NEWINGTON — Gun laws in Connecticut have gone through drastic changes in recent years, with another series of new regulations up for debate at the state capitol...

NEWINGTON — Gun laws in Connecticut have gone through drastic changes in recent years, with another series of new regulations up for debate at the state capitol. Amid those debates a new trend is emerging in which a growing number of women are becoming gun owners.

The Connecticut’s Citizen’s Defense League told FOX61 they have a total of 27,000 members who own firearms, roughly 5,400 of those members are women, and that the majority of their women members joined in just the last four years.

“There’s definitely an ever growing rate of women shooters, we see it, its apparent here in the store,” Peter McClusky, sales manager of Hoffman’s Gun Center in Newington, said. He went on to say, “In the industry the rate of women that are getting involved competition shooting that kind of stuff definitely going up there in numbers.”

When it comes to gun ownership, the numbers show the gender gap is shrunk by roughly 20 percent between 1990 and 2014, according to the independent research organization, NORC at the University of Chicago.

“It’s breaking maybe a scene stereotype that this is a man’s industry which couldn’t be more far from the truth,” McClusky said.

Brooke Cheney, firearms instructor and owner of A Great Start, a shooting school, said she too has seen a rise in women clientele.

“I opened in 2014 and I had some people interested but as I’ve grown as a business I’ve also increased the number of women in my classes. Seventy percent of my clientele are women,” Cheney said.

She also said for her clients there’s no one reason for the upward trend.

“Some women are coming because there is a gun in their home, because their husband, their boyfriend happen to have firearms and they just want to learn a little bit more about it, some women are coming to me strictly to overcome their fear,” Cheney said.

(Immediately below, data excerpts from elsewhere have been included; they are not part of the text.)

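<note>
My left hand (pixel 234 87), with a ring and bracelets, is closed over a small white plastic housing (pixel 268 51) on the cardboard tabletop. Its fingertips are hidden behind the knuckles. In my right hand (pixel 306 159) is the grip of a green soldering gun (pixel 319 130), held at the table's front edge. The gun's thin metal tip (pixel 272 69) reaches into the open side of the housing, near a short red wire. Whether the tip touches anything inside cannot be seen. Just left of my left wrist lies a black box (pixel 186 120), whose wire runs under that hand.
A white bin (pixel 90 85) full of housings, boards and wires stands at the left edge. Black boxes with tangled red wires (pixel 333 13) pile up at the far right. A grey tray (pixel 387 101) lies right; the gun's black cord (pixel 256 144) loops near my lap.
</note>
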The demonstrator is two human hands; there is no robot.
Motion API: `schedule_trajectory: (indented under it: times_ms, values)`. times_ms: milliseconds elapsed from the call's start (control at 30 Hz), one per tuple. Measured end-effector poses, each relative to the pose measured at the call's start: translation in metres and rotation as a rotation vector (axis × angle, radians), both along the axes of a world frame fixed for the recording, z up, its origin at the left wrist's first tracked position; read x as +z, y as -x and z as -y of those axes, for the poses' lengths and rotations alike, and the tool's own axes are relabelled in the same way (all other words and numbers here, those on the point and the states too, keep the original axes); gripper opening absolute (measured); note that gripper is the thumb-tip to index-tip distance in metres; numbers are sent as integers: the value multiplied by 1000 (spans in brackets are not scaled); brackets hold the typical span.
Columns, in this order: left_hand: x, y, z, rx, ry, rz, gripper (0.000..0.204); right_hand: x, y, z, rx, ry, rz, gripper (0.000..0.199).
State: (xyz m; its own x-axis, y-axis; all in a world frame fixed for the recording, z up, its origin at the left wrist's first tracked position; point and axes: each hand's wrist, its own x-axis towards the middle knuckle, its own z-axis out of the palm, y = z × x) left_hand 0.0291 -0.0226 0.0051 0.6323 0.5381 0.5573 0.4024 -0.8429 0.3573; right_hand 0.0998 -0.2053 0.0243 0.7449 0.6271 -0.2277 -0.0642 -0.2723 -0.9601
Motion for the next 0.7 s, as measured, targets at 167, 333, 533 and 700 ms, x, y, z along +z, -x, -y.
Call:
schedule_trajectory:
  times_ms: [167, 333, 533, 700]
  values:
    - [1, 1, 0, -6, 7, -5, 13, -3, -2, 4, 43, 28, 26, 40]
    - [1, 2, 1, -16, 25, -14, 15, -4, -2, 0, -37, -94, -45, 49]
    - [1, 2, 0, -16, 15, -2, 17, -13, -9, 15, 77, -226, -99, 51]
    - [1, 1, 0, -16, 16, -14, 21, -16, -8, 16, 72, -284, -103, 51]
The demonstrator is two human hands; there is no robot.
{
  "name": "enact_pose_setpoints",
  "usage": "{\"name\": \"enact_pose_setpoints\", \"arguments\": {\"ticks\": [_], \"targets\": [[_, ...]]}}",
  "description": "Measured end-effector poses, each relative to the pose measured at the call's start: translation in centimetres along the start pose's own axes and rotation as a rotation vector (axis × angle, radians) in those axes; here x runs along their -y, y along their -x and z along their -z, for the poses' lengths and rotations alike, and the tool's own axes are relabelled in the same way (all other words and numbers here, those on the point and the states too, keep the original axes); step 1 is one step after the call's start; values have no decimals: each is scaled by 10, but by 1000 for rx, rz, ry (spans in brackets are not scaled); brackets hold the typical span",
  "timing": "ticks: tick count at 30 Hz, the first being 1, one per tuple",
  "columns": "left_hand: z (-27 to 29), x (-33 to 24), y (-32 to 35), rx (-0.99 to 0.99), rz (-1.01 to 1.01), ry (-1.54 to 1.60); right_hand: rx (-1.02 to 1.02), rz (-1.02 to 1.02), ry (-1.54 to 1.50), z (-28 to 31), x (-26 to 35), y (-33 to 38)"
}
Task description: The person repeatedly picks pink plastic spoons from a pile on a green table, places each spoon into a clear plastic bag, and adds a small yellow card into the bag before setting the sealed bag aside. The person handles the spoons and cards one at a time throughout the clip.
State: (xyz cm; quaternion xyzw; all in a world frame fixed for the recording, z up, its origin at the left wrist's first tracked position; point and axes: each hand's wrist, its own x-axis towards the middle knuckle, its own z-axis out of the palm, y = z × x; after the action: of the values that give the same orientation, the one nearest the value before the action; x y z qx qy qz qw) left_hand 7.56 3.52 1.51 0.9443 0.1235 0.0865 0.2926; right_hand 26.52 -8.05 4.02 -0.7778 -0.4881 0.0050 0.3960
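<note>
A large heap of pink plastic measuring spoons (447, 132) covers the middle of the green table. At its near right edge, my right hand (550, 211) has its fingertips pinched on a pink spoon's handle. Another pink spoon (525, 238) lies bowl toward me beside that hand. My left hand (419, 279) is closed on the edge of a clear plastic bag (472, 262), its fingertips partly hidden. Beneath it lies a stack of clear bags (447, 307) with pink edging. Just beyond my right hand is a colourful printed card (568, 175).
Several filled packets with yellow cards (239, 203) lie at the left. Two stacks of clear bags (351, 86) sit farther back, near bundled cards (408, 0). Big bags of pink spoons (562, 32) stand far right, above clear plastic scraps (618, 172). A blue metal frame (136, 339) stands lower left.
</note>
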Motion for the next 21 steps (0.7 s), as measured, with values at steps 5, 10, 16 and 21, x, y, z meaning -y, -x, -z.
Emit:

One newer gun owner, Deborah Mansell, of Storrs, said her shooting skills are coming as a surprise to even her. She first became interested in better understanding the mechanics of a gun as a means to better protect herself.

“Two years ago I would have never said that I would have done anything with guns,” Mansell explained. She added the new-found desire to learn how to properly use a firearm was triggered by a startling nightmare.

“I woke up from a dream one night that someone grabbed me from my house and I was sweating and I was scared to death,” Mansell said.

The kind of fear is also linked to gun ownership across both genders, according to the Pew Research Center. The research pointed out that hunting was named the top reason for gun ownership in the U.S. back in 1999, but that reason shifted to “self protection” by 2013.

McClusky and the professional trainers at Hoffman’s urge all first time and long time gun owners to understand that safety must always come first and be a priority, emphasizing that professional training is far more important that any amount of money spent on guns or their accessories.